Where cl 101.214(1)(c) is met, it must continue to be met at the time of decision: cl 101.221(2)(b). For this purpose, the decision-maker must look at the time period from the commencement of study until the time of decision and ask whether, characterised as a whole, the visa applicant’s conduct in that period warrants the conclusion that they have been undertaking relevant study: Hussain v MIBP [2017] FCCA 3247. The visa applicant must also be studying at the time of decision: Opoku-Ware v MIBP (2015) 297 FLR 416. The Federal Court on appeal in Khan v Minister for Immigration, Citizenship, Migrant Services and Multicultural Affairs [2021] FedCFamC2G 271 further elaborated at [74] that:
74In summary, the action of studying must have commenced by the time of application and the visa applicant must be studying at the time of the decision. The decision-maker is required to look at the time period from the visa applicant commencing study within cl 101.213(1)(c) until the time of the decision and ask whether the visa applicant’s conduct in that period warrants the conclusion that the visa applicant has been undertaking relevant study in that period. But I should note that it is not necessary for visa applicants to have been continuously involved in study without pause from the time they commenced that study until the time of decision.
In this case, after the applicant’s arrival in Australia, he commenced further post secondary study by undertaking a Diploma of Project Management at the next academic intake and is currently undertaking the Advanced Diploma of Project Management which he is due to complete in February 2026. Both of these courses were full-time, and while the applicant required an extension to complete the Diploma component, it was explained that this was due to his English language proficiency. In any case, the Tribunal accepts that this study leads to a professional, vocational or trade qualification.
In looking at the period between completing his studies in China and commencing his Diploma studies in Sydney, the evidence reflects that applicant did not undertake any formal study between July 2022 until February 2023. There was thus a period of several months when he was not actively engaged in study at an educational institution. The delegate did not consider that the gap was a ‘reasonable break’.
However, having regard to Khan, the Court held that there is not requirement that any post-secondary study be continuous without a break. The applicant had applied for and was granted a student visa in March 2023 which reflects an intention to study.
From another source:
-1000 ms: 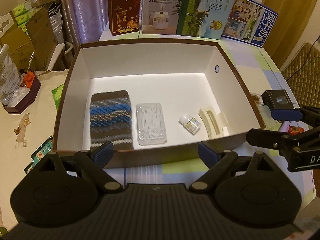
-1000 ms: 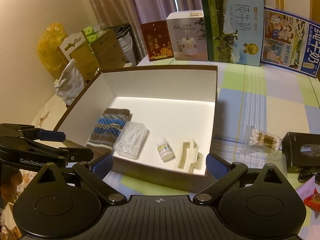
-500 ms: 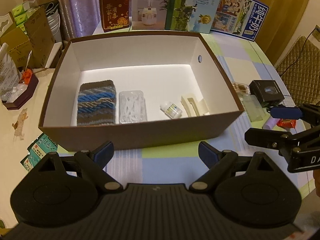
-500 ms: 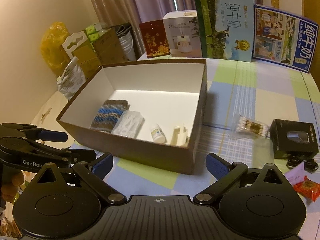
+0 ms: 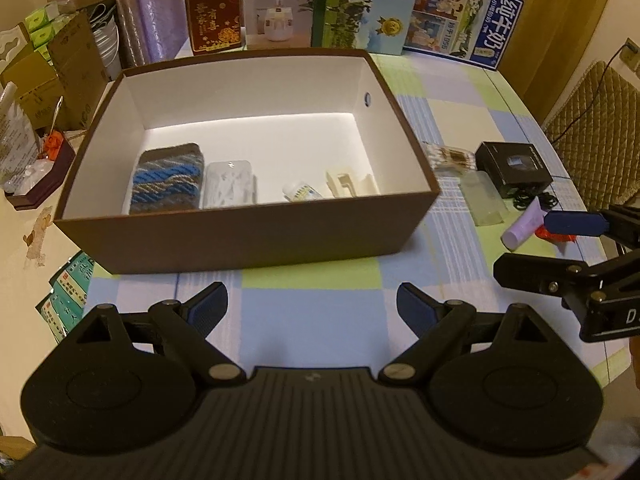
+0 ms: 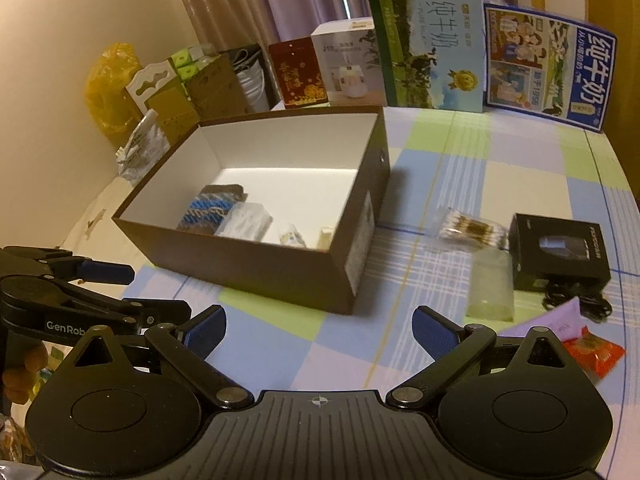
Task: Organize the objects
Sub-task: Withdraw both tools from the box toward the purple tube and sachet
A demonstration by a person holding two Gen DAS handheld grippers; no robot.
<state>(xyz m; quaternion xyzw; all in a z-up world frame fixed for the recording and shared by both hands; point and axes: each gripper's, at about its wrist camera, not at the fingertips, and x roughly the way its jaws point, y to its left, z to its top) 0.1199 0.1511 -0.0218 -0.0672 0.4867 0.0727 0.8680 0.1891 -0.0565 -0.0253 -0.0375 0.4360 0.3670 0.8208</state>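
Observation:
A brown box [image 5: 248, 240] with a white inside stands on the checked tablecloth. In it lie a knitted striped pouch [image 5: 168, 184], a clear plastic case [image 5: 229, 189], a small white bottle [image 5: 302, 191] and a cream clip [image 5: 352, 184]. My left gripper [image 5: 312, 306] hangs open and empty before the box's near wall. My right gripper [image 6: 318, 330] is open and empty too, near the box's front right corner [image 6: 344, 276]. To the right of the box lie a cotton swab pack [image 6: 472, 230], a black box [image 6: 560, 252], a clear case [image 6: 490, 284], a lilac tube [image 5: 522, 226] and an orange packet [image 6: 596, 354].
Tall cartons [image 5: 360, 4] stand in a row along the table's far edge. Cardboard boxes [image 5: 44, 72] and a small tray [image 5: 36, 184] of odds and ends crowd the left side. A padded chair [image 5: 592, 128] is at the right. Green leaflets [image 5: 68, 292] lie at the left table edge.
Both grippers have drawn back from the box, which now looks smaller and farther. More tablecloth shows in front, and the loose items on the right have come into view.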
The Tribunal further notes that the study in Australia in project management, is study of a kind that would be considered relevant to his earlier study in engineering. Having regard to all of the evidence about this period, the Tribunal considers that the gap between completing his post secondary study in China and commencing post secondary study in Australia is study which continues to meet the study requirement in cl 101.214(1)(c) at the time of this decision.
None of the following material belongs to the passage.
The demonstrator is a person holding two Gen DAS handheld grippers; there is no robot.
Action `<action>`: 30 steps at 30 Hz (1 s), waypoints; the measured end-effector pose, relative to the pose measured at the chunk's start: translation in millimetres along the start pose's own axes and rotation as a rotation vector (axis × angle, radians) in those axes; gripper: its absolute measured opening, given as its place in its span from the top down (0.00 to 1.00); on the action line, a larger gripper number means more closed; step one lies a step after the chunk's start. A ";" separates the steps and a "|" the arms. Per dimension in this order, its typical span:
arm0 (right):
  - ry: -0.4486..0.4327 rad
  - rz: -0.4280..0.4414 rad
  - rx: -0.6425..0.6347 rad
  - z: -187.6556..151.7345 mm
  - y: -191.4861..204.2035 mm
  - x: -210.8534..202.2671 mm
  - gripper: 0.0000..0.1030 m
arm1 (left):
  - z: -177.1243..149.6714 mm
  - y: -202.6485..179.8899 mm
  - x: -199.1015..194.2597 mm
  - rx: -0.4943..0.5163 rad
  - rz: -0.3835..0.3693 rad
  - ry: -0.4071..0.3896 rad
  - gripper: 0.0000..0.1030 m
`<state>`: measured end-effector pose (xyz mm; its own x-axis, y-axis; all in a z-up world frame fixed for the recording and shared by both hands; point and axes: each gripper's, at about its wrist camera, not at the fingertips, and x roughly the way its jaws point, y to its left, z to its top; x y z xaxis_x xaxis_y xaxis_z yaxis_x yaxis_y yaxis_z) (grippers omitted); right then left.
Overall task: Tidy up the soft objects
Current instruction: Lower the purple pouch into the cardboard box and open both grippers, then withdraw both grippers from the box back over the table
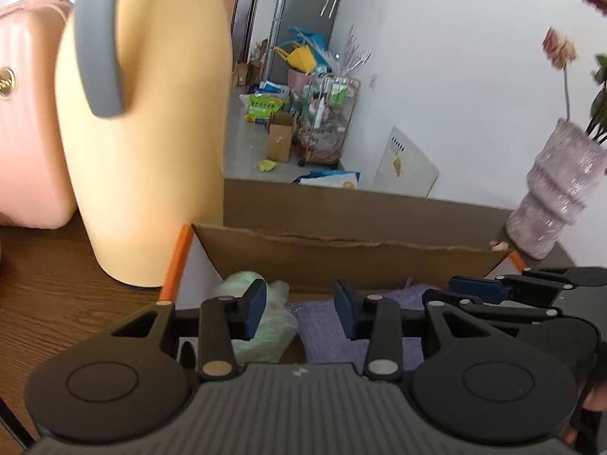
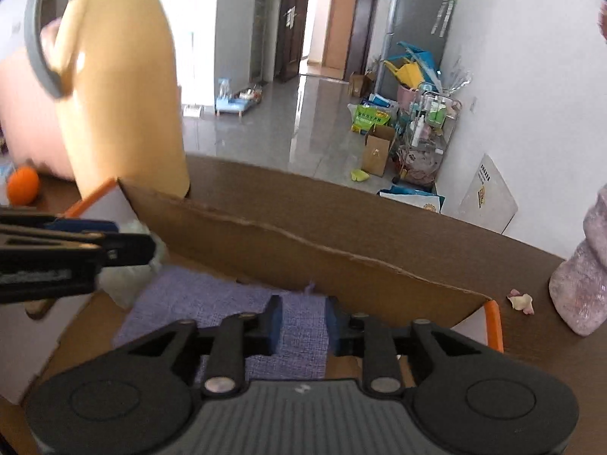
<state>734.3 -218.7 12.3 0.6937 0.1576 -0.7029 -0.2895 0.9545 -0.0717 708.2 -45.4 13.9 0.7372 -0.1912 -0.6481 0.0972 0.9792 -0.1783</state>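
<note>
An open cardboard box [image 1: 341, 244] [image 2: 303, 240] with orange-taped corners stands on the wooden table [image 1: 49, 288]. Inside it a purple woven cloth [image 1: 320, 324] [image 2: 197, 295] lies flat, and a pale green soft bundle [image 1: 275, 331] [image 2: 125, 276] sits at its left end. My left gripper [image 1: 299, 311] hovers over the box between the bundle and the cloth, open, its pads pressing on nothing. My right gripper [image 2: 303, 322] is just to its right above the cloth, open by a narrower gap, with the cloth seen below between the pads.
A tall yellow jug [image 1: 151, 151] with a grey handle stands against the box's left far corner, with a pink case [image 1: 26, 132] behind it. A lilac vase [image 1: 557, 193] with flowers stands at the right. An orange ball [image 2: 22, 185] and fallen petals [image 2: 521, 301] lie on the table.
</note>
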 end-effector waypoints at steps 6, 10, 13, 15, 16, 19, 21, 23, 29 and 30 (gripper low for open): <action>-0.048 -0.015 0.025 2.4 -18.0 -53.4 0.74 | 14.1 -2.8 -38.0 0.017 -0.028 -0.036 0.40; -0.091 -0.062 -0.012 -2.3 -24.5 -112.0 0.56 | 19.4 -4.8 -89.9 -0.014 -0.017 -0.089 0.27; -0.123 -0.088 -0.035 -10.3 -24.0 -163.7 0.55 | 22.7 -6.5 -129.6 -0.018 -0.007 -0.099 0.22; -0.152 -0.102 -0.049 -17.9 -22.8 -200.7 0.55 | 22.1 -6.0 -161.5 -0.019 -0.008 -0.119 0.15; -0.171 -0.108 -0.049 -23.6 -21.3 -218.9 0.52 | 19.3 -5.8 -178.0 -0.018 -0.008 -0.135 0.15; -0.237 -0.091 -0.039 -45.5 -15.1 -267.8 0.43 | 1.9 -3.9 -226.8 0.008 -0.007 -0.178 0.11; -0.268 -0.078 -0.042 -62.6 -6.1 -292.3 0.43 | -15.8 -0.8 -257.6 0.038 -0.005 -0.197 0.06; -0.301 -0.068 -0.047 -79.4 3.3 -314.1 0.43 | -32.2 3.2 -280.1 0.052 0.018 -0.221 0.06; -0.444 -0.051 -0.028 -150.9 41.0 -371.4 0.43 | -108.0 22.6 -351.7 0.091 0.071 -0.327 0.01; -0.464 -0.031 -0.015 -167.5 48.1 -380.7 0.42 | -126.1 24.5 -364.9 0.098 0.071 -0.355 0.00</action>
<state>345.8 -275.2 157.9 0.9229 0.2291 -0.3094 -0.2711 0.9573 -0.0999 357.3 39.6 152.6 0.9288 -0.1041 -0.3557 0.0888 0.9943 -0.0590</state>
In respect of the other requirements in cl 101.214(1), the applicant claimed that he was not engaged to be married, does not have, and never had, a spouse or de facto partner and the Tribunal accepts that he was single at the time of application and continues to be single now. This means that he continues to meet cl 101.214(1)(a).
In respect of full-time work, the applicant claims that he was not working in China and only commenced working after he came to Australia. There is no evidence that he was working at the time of application and the Tribunal accepts that he was not engaged in full-time work at that time. The applicant gave evidence that he had been doing paid work on Fridays and occasionally Saturdays, at a noodle market stall operated by a friend, for a maximum of 9 hours per week. The Tribunal notes that his wages are paid directly into his bank account based on the copies of his bank statements which were provided that reflect regular payments from June 2023 with the description of ‘BBQ’ on a weekly basis, initially of $270 which later increased to $300-350 and on two occasions he was paid $700 and $500. It appears that he is paid on average around $300 per shift. On the evidence before it, the Tribunal accepts that the work at the BBQ stall is not full-time work; so he is not engaged in full-time work at the time of decision. Accordingly, cl 101.213(1)(b) continues to be met at the time of decision.
The applicant had met all of the requirements of cl 101.214(1) at the time of application and continues to satisfy these requirements at the time of this decision and therefore meets the requirements of cl 101.221(2)(b).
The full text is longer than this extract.